La religion
Le tableau merveilleux, celui qui écrase toutes vos tentatives, rend caduc vos ambitions, mais vous renvoie chaque fois à l’atelier plus décidé, mieux armé, croisé, n’est le même pour personne. En ce qui me concerne, j’ai de la chance, il est parisien :
Anonyme (actif à Leyde ou à Anvers vers 1525-1530)
Loth et ses filles (H. : 0,48 m. ; L. : 0,34 m.

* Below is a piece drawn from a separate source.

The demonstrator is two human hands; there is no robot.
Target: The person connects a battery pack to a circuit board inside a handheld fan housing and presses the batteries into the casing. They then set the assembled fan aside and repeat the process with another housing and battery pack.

Acquis en 1900)
Emplacement : Louvre, Richelieu, 2ème étage, Pays-Bas, première moitié du XVIe siècle, Salle 9
La photographie ne lui rend pas justice, tout se joue derrière l’arbre centrale. Il y de grands nuages de braises dans le ciel qui s’envolent de droite à gauche (qui n’apparaissent quasiment pas ici tandis qu’ils sont inévitables de visu), et le cercle de distribution des comètes, l’arbre, le sexe (oui le sexe, on comprendra) renversé qu’elles forment, le petit pont, la foule sur la place de Sodome ou Gomorrhe, minuscule tandis que l’inceste débute déjà par un flirt au premier plan.
Le royaume du détail et cette idée géniale d’avoir représenté la chute de Loth, qui intervient plus tard, plutôt que sa fuite, d’avoir juxtaposé la destruction des villes à la déchéance morale de sa famille. Loth n’est pas sauvé, c’est acquis, mais alors le feu purificateur, paradoxalement, devient celui de la passion physique. Le feu qui s’abat sur la ville et la détruit est ce même feu qui consume Loth et ses filles, le feu de la tentation, du pécher. La soi-disant punition divine figure ici l’explosion de la passion incestueuse. Dieu est absent de ce tableau. Ce tableau n’est pas religieux.